Donnerstag, 23. Juli 2015

Brief 29 vom 17.7.1940


Meine liebe Frau!                                                                        O.U.. den 17.Juli 1940

 Bis heute immer noch keine Post. Du wirst sicher selbst denken, wann hört denn einmal dieser Stoßseufzer auf. Wenn man aber wartet, scheint einem alles länger zu dauern. Ich werde mich aber weiter gedulden.
Wie es scheint, habe ich mit der Urlaubsangelegenheit etwas voreilig geschrieben. Es tut mir leid, daß ich in dieser Beziehung schon wieder eine halbe Absage schreiben muß. Unser Chef ist der Ansicht, daß wir nicht in Urlaub wollten, nachdem wir ja erst kurz hier seien. Wir müssen nun sehen, wie diese ganze Frage behandelt wird. Zu gegebener Zeit werde ich Dir also darüber wieder schreiben.
Von mir selbst könnte ich augenblicklich nichts weiter berichten als das, was ich ja schon in den letzten Tagen geschrieben habe, daß unser Tagwerk so ziemlich festgelegt ist und abgesehen von kleinen Abänderungen, die sich ja immer ergeben, normal abläuft.
Ich könnte Dir heute höchstens über die Belegschaft etwas schreiben. Wir sind hier bei der „Mairie“ zu Deutsch, Bürgermeisterei, elf Männer und eine Dame als Schreibfräulein. Unser Chef ist im Zivilleben Bürgermeister von Würzburg. Wenn ich ihn charakterisieren soll nach dem, was ich bis jetzt von ihm kennengelernt habe, kann ich nur sagen, daß ich bis jetzt nichts zu klagen habe. Zwei weitere Kollegen sind von Baden. Einer in meinem Rang ist aus Mosbach und der andere ist noch so eine Stufe höher, der kommt von Freiburg. Weiter haben wir noch vier Mann, die dem Verwaltungstrupp angehören, die kommen alle von Schlesien. Ein anderer Herr ist aus Pommern und einer aus Kiel. Das wären so bald alle. Verschiedene waren davon in Verwaltungen tätig, andere sind nur aus verwandten Betrieben. Wir bilden hier so eine kleine Gemeinschaft, die nun ihre Stärken und ihre Schwächen hat. Über die Schwächen muß man ja meistens hinwegsehen.

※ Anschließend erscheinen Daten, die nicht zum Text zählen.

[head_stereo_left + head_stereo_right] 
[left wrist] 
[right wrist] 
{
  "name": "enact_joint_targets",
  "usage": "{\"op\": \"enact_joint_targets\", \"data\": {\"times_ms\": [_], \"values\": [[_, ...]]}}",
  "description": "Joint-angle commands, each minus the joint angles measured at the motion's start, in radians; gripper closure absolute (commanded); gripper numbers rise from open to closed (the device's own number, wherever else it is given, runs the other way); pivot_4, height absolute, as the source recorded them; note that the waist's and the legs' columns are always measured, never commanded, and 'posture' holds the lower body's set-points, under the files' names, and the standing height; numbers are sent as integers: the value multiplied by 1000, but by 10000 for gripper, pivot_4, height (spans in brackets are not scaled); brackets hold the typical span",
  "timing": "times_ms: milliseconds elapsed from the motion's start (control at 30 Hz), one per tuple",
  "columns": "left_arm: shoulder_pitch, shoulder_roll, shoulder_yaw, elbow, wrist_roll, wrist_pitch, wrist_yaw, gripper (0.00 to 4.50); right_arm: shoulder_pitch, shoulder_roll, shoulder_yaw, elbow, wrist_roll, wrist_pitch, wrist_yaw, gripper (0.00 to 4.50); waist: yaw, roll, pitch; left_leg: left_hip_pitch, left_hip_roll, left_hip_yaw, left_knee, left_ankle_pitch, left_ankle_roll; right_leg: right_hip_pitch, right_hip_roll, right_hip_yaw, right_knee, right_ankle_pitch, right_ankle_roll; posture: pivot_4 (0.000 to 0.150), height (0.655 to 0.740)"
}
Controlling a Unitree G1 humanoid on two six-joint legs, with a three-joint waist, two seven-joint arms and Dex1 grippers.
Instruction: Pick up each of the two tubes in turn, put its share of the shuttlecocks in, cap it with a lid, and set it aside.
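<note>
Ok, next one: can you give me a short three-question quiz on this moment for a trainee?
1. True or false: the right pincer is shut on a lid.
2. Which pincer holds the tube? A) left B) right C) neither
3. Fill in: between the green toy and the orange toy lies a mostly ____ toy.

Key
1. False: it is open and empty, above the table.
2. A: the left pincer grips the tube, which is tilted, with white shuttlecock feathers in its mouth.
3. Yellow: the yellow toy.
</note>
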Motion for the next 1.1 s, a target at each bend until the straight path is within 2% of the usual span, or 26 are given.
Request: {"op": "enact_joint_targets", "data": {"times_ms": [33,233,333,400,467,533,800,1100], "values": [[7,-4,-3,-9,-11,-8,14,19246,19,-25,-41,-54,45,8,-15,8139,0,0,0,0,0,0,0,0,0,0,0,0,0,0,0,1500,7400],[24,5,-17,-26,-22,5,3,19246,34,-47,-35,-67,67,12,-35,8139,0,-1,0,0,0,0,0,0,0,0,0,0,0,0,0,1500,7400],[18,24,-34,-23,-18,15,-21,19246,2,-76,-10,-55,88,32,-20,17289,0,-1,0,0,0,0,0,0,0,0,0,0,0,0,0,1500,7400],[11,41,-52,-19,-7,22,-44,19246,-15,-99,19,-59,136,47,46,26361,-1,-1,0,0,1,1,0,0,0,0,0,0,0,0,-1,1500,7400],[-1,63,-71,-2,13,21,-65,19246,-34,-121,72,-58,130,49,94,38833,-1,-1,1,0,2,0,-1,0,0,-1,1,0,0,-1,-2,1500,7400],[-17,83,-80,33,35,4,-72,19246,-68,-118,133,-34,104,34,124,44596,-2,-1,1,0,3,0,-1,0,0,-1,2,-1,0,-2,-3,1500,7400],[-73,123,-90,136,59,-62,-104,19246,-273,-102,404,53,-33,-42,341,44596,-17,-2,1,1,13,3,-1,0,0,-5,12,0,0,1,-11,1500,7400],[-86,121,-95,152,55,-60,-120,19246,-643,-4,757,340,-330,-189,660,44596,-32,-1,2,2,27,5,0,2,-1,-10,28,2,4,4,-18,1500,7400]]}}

Das Schreibfräulein ist eine Elsässerin, die mit einem Franzosen verheiratet ist. Sie weiß allerdings über den Aufenthalt ihres Mannes noch keinen Bescheid, weil er mit gegen  uns gekämpft hatte. Sie wurde unserer Verwaltung von der franz. Bürgermeisterei zur Verfügung gestellt, weil sie deutsch und franz. beherrscht. Dass wir hier dem französischen Bürgermeister vor die Nase gesetzt worden sind um die Arbeiten, die wir für wichtig halten zu überwachen, habe ich Dir ja schon einmal mitgeteilt.
Zu der Karte, die ich meinem gestrigen Brief beigefügt hatte, muß ich noch bemerkten, daß von dem hohen Turm nach jeder Seite hin die Fahnen des Reiches wehen. Als ich hier in den Bahnhof einfuhr konnte ich diese Fahnen schon beobachten und es hatte mich seinerzeit sehr gefreut das zu sehen. Daß das nun gerade unser Dienstgebäude war, konnte ich ja noch nicht wissen, jetzt freut es mich ja um so mehr, vor allem, wenn man bedenkt, wie diese Gesellschaft gegen uns gehetzt hat und nun müssen sie es doch dulden, daß das Hakenkreuz von ihrem Turm weht.
Dir sende ich diesmal wieder viele Grüße und Küsse und bitte Dich, gib jedem unserer Borzels einen kräftigen Kuß. In treuer Verbundenheit denkt vielmals an Dich Dein Ernst.